**Goal of the exercise:**
Take each line of the entries below that contains "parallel" and copy it.

Input records Block Start

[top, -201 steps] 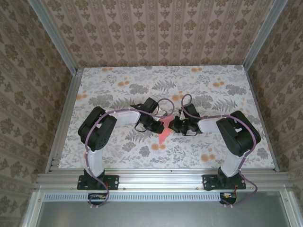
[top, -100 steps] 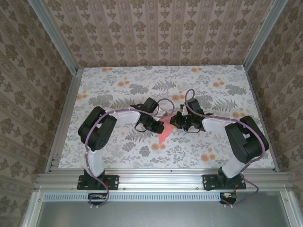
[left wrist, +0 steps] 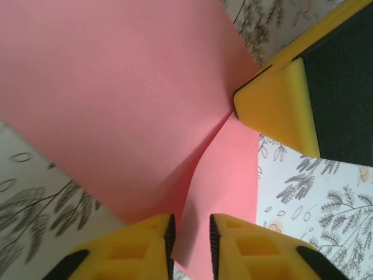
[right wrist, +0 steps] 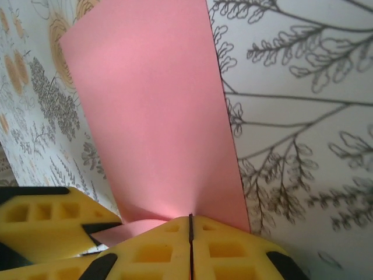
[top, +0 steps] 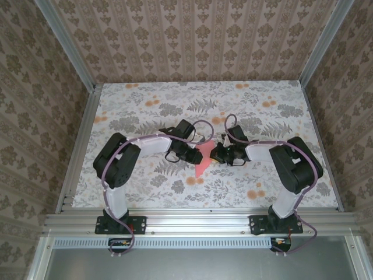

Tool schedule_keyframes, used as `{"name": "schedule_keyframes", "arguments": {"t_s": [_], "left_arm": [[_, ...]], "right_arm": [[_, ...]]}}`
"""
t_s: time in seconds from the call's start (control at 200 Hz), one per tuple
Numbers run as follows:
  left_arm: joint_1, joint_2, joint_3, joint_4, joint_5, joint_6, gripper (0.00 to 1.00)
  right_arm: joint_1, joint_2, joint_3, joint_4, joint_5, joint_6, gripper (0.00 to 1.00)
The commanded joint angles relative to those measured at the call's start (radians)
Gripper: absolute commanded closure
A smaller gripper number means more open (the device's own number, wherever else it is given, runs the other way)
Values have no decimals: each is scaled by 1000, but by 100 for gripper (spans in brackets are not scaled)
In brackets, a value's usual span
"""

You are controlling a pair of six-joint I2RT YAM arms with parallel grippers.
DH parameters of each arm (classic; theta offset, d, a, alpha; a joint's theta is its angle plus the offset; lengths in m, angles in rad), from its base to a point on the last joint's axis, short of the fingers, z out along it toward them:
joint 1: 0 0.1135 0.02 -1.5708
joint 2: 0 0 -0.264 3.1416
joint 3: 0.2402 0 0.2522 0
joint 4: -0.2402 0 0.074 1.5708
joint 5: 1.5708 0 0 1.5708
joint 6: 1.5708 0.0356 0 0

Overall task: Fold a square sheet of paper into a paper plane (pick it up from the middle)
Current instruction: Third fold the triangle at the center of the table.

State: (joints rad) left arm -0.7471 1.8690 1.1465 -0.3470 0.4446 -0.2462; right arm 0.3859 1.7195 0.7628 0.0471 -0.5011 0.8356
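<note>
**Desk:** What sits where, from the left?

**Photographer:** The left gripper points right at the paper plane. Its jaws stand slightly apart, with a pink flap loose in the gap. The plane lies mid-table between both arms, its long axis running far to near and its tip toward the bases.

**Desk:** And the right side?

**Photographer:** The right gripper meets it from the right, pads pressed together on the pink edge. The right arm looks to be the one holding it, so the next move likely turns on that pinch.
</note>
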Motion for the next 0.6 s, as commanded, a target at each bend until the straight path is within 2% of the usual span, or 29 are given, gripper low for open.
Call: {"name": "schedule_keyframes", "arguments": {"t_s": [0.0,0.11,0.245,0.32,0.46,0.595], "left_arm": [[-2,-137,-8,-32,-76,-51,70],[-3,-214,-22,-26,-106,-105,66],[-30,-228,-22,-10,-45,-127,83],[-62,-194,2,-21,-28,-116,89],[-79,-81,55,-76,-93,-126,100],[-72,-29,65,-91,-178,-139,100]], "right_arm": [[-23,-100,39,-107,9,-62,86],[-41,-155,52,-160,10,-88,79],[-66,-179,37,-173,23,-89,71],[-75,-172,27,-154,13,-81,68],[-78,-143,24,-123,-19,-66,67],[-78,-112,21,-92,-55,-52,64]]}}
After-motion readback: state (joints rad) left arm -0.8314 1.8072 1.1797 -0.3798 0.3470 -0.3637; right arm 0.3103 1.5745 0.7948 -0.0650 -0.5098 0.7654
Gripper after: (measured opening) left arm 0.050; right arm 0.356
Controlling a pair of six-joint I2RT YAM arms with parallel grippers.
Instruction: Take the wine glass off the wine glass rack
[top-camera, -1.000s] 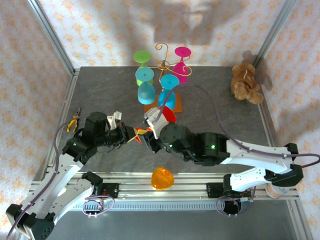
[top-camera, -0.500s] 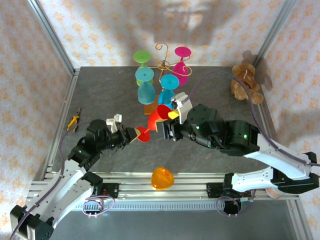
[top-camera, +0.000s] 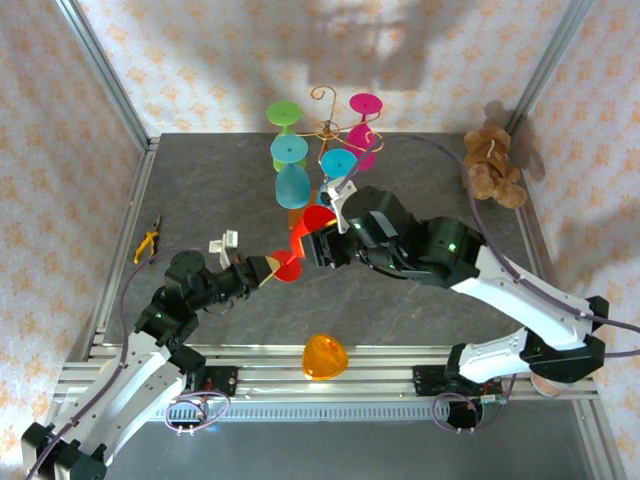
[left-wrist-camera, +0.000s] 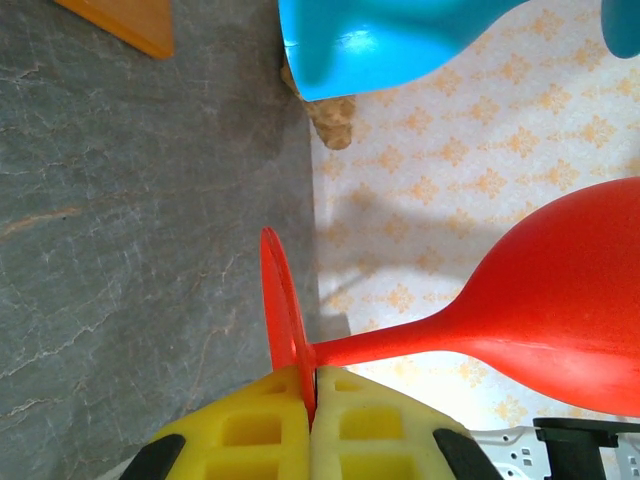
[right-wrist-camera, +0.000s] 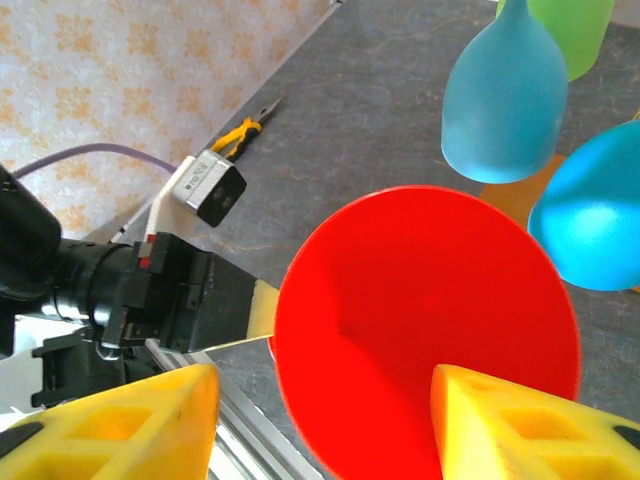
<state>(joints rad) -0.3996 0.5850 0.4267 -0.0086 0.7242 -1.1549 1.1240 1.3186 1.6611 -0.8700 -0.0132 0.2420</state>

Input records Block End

**Problem solution:**
You are controlling a pair of six-joint I2RT YAM arms with parallel grippers.
Controlling a pair of six-joint I2RT YAM arms with parallel grippers.

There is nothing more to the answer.